Yep. Well it's partly because of professional courtesy and partly because you don't want to assume the liability of telling a patient that their previous surgeon fucked up, because that might draw you into a malpractice suit led by a screaming troon with a weeping, necrotic stink hole.

Vaginal wall (aka inverted penile tissue) necrosis due to poor vascularization is pretty rare, I think maybe <5% of SRS surgeries. But it does happen. Hope he's enjoying his excellent life choice.
 
Perhaps this is her way of honoring/coping with the loss of someone who's, in many ways, died (or killed themself)?

Remember, only troons are allowed to have feelings, and you have to bow down and fucking worship them.
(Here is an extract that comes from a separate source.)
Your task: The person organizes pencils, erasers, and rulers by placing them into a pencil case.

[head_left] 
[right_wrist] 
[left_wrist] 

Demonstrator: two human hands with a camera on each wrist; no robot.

Nobody else is allowed to have any emotional issues or deal with them in ways that troons don't like.
 
Yep. Well it's partly because of professional courtesy and partly because you don't want to assume the liability of telling a patient that their previous surgeon fucked up, because that might draw you into a malpractice suit led by a screaming troon with a weeping, necrotic stink hole.

Vaginal wall (aka inverted penile tissue) necrosis due to poor vascularization is pretty rare, I think maybe <5% of SRS surgeries. But it does happen. Hope he's enjoying his excellent life choice.

He won't for long. I wouldn't be entirely surprised if the doctor ends up having to cut off a big portion of this dude's "vagina" so the infection doesn't spread and kill him. He'll be pretty pissed when he finds that out since he's deluded enough to think that it's just a normal vagina problem and not a major one.